"""

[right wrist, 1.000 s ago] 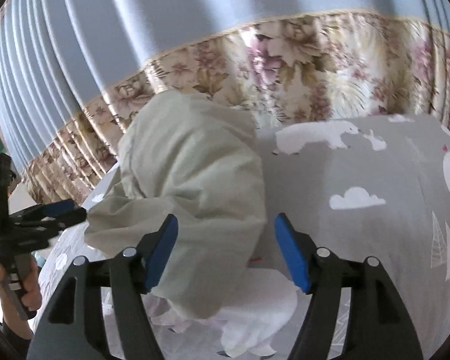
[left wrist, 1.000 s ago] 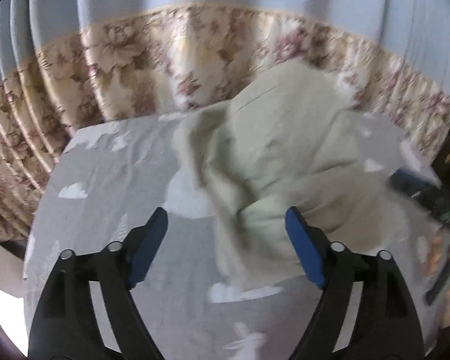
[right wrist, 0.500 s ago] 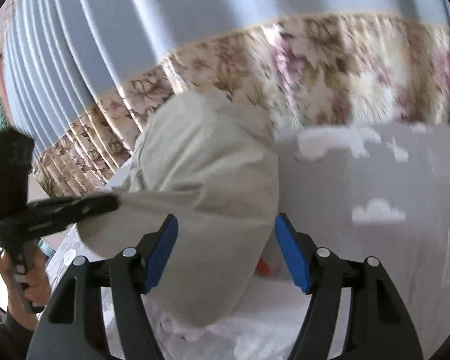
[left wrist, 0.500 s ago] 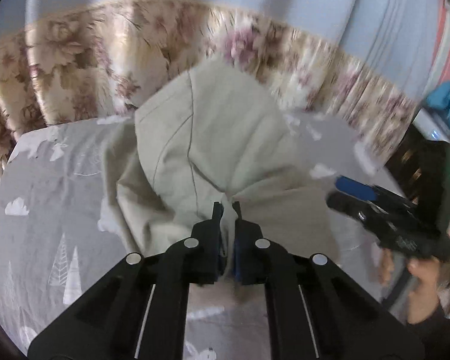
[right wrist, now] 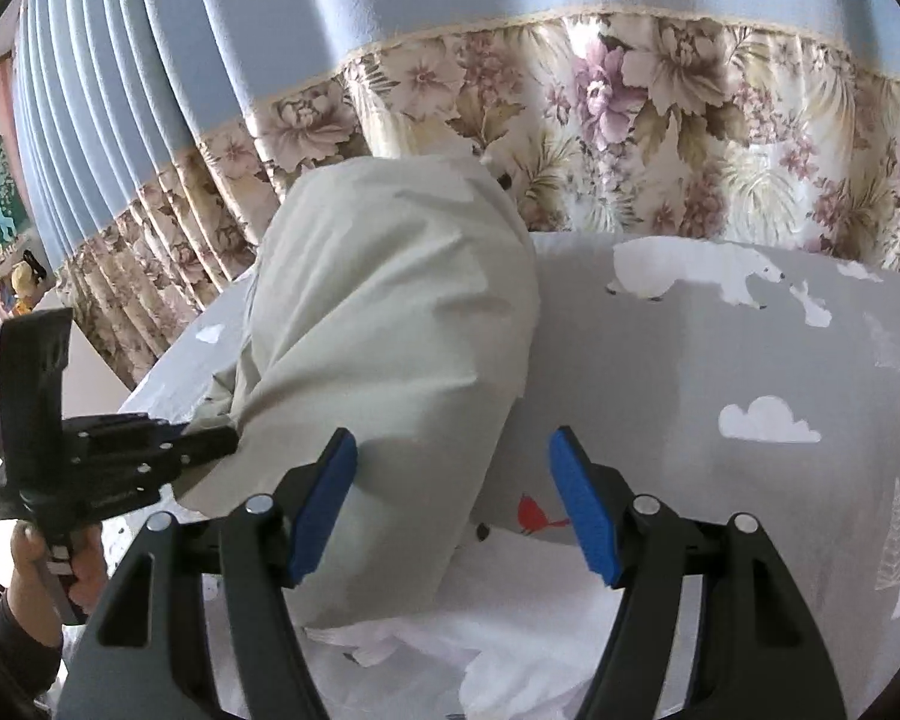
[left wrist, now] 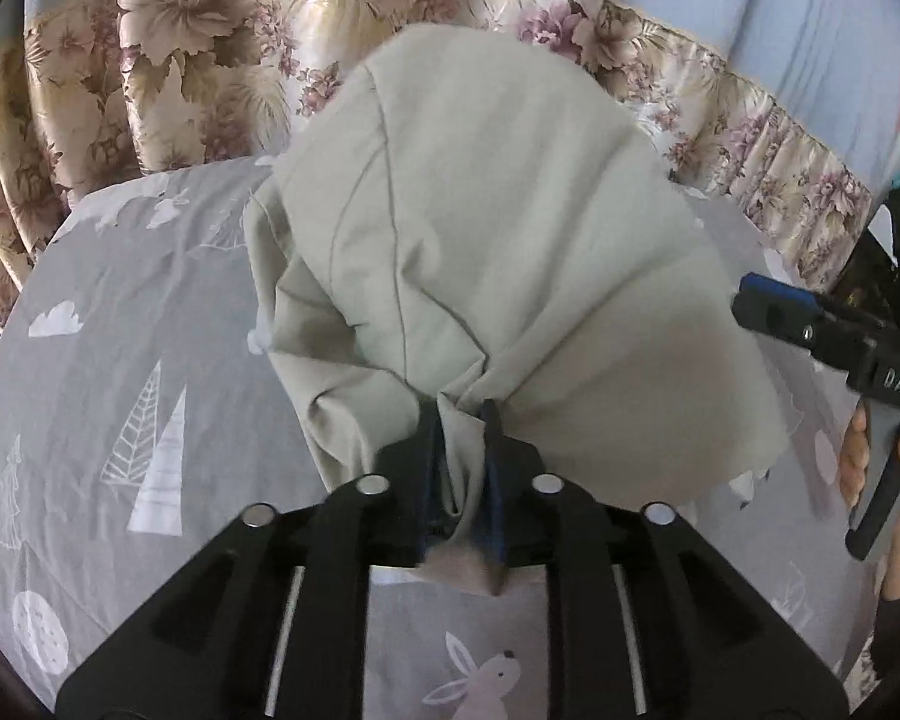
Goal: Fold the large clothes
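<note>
A large pale green-beige garment (left wrist: 498, 252) is lifted in a bunched mound above the bed. My left gripper (left wrist: 459, 420) is shut on a gathered fold at its near edge. In the right wrist view the same garment (right wrist: 390, 324) hangs at the left, with the left gripper (right wrist: 210, 441) pinching its lower corner. My right gripper (right wrist: 456, 498) is open, its blue pads either side of the garment's lower right edge, holding nothing. The right gripper also shows at the right edge of the left wrist view (left wrist: 768, 300).
A grey bed sheet (left wrist: 120, 360) printed with clouds, trees and rabbits covers the bed. Floral and blue curtains (right wrist: 630, 96) hang close behind it. A white cloth (right wrist: 510, 618) lies under the right gripper. The bed's left edge (right wrist: 150, 378) drops off near the left hand.
My left gripper closed on the garment's edge and lifted it up and toward me. The garment now stands taller. My right gripper stayed open and held its place beside the cloth.
</note>
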Action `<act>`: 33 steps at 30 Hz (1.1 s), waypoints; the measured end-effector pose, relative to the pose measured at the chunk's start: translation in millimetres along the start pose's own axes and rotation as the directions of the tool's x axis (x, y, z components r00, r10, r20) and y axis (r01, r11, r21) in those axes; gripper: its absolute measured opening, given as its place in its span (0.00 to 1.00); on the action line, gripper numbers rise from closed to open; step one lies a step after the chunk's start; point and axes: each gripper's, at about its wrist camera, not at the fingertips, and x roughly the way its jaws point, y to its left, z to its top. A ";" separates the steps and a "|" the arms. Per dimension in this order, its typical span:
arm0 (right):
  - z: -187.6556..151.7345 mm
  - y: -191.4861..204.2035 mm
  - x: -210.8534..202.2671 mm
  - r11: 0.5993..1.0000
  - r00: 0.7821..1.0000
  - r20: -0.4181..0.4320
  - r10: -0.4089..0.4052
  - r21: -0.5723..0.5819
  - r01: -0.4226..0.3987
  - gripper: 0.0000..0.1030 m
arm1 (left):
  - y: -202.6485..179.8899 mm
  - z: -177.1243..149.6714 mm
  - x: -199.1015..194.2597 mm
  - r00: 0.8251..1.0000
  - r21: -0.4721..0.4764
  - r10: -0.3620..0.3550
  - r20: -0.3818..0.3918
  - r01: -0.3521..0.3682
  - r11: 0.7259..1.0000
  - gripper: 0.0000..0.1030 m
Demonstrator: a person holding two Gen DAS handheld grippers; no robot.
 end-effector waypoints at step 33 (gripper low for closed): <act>59.6 38.1 26.4 0.988 0.993 0.102 -0.063 -0.136 0.077 0.51 | 18.8 121.7 -24.2 0.985 0.086 -0.163 0.052 0.158 0.984 0.06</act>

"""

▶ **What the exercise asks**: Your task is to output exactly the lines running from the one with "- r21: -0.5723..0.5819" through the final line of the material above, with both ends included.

▶ **Response**:
  - r21: -0.5723..0.5819
  - r01: -0.4226..0.3987
  - gripper: 0.0000..0.1030 m
arm1 (left):
  - y: -202.6485..179.8899 mm
  - z: -177.1243..149.6714 mm
  - x: -199.1015..194.2597 mm
  - r00: 0.8251..1.0000
  - r21: -0.4721..0.4764
  - r10: -0.3620..0.3550
  - r20: -0.3818..0.3918
  - r01: -0.3521..0.3682
  - r11: 0.7259..1.0000
  - gripper: 0.0000..0.1030 m
Demonstrator: a person holding two Gen DAS handheld grippers; no robot.
 end-effector waypoints at step 33 (gripper low for closed): <act>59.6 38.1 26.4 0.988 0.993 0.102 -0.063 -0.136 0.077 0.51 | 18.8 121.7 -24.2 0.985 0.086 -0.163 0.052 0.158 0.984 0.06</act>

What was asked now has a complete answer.